Morris Glasser, chairman of the Large City Budgeting Conference, (LCBC), announced at the plenary session Sunday that the LCBC was planning to work with several national service agencies in developing “fair share” formulas on which community allocations to these agencies should be based. The LCBC is a cooperative activity of the 25 largest Federations and Welfare Funds, which reviews the budgets of 15 national agencies and make recommendations on support to the communities.

Mr. Glasser, who told the session that a special committee is currently reviewing LCBC procedures, said the objective should be to provide reports to the communities not solely on an agency by agency basis but to relate specific problems which concern the communities to the programs and policies of the national agencies. He stressed that “LCBC must be the means of conveying to the communities their responsibility to support those national agencies which have and will continue to demonstrate their effectiveness in meeting and carrying out their obligations.”

Mr. Glasser noted that LCBC had completed 20 years of service to the community.

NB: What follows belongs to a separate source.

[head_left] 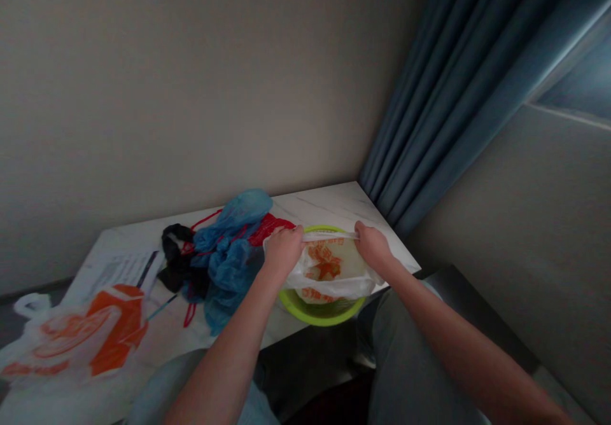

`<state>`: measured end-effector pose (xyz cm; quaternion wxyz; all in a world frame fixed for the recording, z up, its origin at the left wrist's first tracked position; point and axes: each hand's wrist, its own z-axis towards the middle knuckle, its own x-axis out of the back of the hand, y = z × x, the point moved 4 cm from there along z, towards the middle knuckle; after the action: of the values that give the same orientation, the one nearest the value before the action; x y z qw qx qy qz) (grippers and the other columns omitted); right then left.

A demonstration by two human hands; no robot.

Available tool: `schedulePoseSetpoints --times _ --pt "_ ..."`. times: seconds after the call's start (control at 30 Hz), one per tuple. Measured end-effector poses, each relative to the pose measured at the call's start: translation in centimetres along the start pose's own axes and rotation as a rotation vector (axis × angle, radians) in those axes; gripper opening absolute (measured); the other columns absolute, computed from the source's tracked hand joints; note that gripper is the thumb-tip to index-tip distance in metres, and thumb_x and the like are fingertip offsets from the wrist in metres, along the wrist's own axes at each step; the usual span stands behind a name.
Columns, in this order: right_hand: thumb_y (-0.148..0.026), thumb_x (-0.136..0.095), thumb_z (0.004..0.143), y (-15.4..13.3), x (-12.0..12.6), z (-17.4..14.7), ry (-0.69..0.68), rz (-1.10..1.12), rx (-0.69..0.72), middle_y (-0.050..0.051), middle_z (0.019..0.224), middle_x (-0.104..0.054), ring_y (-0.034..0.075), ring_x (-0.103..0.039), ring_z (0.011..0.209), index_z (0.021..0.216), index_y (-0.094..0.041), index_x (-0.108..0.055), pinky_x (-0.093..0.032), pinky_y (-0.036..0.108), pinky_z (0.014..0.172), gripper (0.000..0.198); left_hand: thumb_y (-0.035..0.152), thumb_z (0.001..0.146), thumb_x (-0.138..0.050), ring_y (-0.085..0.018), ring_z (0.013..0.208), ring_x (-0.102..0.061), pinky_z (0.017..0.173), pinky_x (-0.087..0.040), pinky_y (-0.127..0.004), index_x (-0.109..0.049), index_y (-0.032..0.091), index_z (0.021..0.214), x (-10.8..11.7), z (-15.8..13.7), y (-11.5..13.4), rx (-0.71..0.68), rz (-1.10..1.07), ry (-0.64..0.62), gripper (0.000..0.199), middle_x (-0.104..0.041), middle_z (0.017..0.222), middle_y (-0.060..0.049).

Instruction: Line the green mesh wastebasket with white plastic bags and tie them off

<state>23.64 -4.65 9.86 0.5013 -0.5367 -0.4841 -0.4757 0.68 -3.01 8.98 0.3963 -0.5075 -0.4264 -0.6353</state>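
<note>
A white plastic bag (296, 277) with orange print is stretched between my two hands, its mouth spread wide. My left hand (285, 251) is closed on one side of the bag's rim. On the other side, my right hand (375, 245) grips the rim in a closed fist. Below and behind the bag is a yellow-green basket (321, 319), partly covered by it; whether the bag's bottom sits inside cannot be made out. Close by my left hand lies a heap of crumpled blue plastic bags (232, 266) with a red bag (270, 226).
Black bags (184, 266) and red cords lie at the heap's left. Another white bag with orange print (86, 336) is spread at the table's left, near a printed sheet (119, 272). The white marbled table (324, 201) meets the wall; a blue curtain (458, 94) hangs at right.
</note>
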Motion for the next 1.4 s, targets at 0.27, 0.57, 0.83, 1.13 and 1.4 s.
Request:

He declared that it had made “a real contribution to American Jewish philanthropy, in helping to bring about desirable reforms in financial management, in developing sounder and more rational fiscal planning, in providing better and more informative reporting to the communities, and in achieving an improved atmosphere of reasonable and sympathetic understanding between national agencies and the communities.”

GIVES SOMBER ASSESSMENT OF JEWISH NEEDS OVERSEAS

An increase in the cost of living in France following the summer disturbances there has aggravated the situation of needy Jews in France, intensifying the Jewish relief problem in Europe and the Middle East which already had been seriously aggravated by conditions created by the Six-Day War and the recent political upheavals in Eastern Europe, the General Assembly was told.

Addressing a session on overseas needs, Samuel L. Haber, executive vice-chairman of the Joint Distribution Committee, painted a dark picture of Jewish overseas needs. He said that the JDC had not been able to deal adequately with the emergency situation following the political upheavals in Poland and Czechoslovakia and the conditions created by the Six-Day War, all of which had added to the Jewish refugee problem. He said funds from ongoing programs had to be diverted to meet the needs of 2,000 Jews from Poland and 4,000 Jewish refugees from Czechoslovakia. Mr. Haber also reported that more than 20,000 Jews from Morocco and Tunisia had entered France since the Six-Day War and that the 60 cents a day food allowance they received from French agencies supported by the JDC had been inadequate even before increases in the French cost of living followed last summer’s disorders. He cited needs for intensified relief programs in Morocco, Tunisia, Rumania and France, as well as for expanded Malben services in Israel, adding that in 1968, “thousands of Jews throughout the world were denied the help they needed.”

Gaynor I. Jacobson, United Hias Service executive vice-president, told the Assembly that the present “major areas of concern are Jews leaving Czechoslovakia, Egypt and Poland.” He said that more than 1,500 refugees had applied to the Hias office in Vienna for emigration help and that more than 800 of them had already been resettled in the U.S., Canada, Western Europe and Australia. Of the 700 still awaiting aid, 300 want to settle in the U.S., he said. Mr. Jacobson also reported that more than 500 Egyptian Jewish refugees in Europe were being aided in making resettlement plans, mainly in the U.S. He said that 439 Egyptian Jews were settled in the U.S. during the first 10 months of 1968. He reported that fewer than 1,500 Jews remained in Egypt. He said 225 heads of families were interned in Egyptian jails and reported that the anti-Semitic campaign in Poland had “triggered a whole new wave of Jewish migration.” He disclosed that 1,800 Polish Jews had arrived in Vienna in the past eight months and that Hias will have resettled 400 of them by the end of this year. He added that “there is every reason to believe that the 20,000 to 25,000 Jews remaining in Poland also will choose to emigrate.”